Pendant cette conversation, les mots de trésors, souvent prononcés, semblèrent, au défaut de Bois-Rosé, exercer leur magique influence sur Pepe, car celui-ci se retournait fréquemment comme pour protester contre la décision de son ami.
« Ce don Estévan dont j’ai entendu parler, reprit le Canadien, est un homme d’assez haute taille, n’est-ce pas ? c’est le chef de la cavalcade dont hier encore vous faisiez partie ?
— Lui-méme, répondit Tiburcio.
— C’est donc le nom qu’il a pris ici ! interrompit la voix de Pepe, qui se leva sur son séant pour prendre part à la conversation.
— Est-ce que vous le connaîtriez par hasard ? demanda le jeune homme.
— Oui, oui, répliqua Pepe, c’est une ancienne connaissance à moi, avec laquelle j’ai un compte arriéré à régler, et c’est ce qui fait que vous m’avez trouvé dans ces parages. Si vous désirez en savoir plus long, et que, par hasard, il ne soit pas étranger au coup de couteau que vous avez reçu, je vous conterai cela plus tard, et je pourrai vous donner un bon coup de main ; mais il y a temps pour tout, et l’important à présent est de dormir pour être prêt à tout événement.

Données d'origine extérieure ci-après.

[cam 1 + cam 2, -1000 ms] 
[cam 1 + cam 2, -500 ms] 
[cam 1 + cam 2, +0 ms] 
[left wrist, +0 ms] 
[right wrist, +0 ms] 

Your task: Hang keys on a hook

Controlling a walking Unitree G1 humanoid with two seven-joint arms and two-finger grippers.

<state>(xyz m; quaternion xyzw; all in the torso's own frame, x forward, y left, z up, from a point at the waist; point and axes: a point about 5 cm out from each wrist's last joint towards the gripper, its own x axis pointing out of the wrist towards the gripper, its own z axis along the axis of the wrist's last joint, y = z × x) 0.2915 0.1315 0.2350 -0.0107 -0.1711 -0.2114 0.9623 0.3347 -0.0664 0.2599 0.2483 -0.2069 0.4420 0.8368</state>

— Un instant, Pepe, un instant, dit le Canadien d’un air de bonne humeur. Il semblerait que vous avez à cœur de justifier votre surnom de dormeur. Écoutez-moi un instant. Ce jeune homme nous a offert de l’accompagner vers un placer d’or si riche qu’il n’y a qu’à se baisser pour en prendre.
— Demonio ! s’écria Pepe, vous avez accepté, je pense.
— Au contraire, j’ai refusé.
— Et vous avez eu tort, Bois-Rosé ; la chose mérite considération ; mais nous en reparlerons plus tard ; pour le moment, je vais, selon mon habitude, au plus pressé. »
En achevant ces mots, Pepe se recoucha, et le bruit de sa respiration ne tarda pas à annoncer qu’il s’était endormi.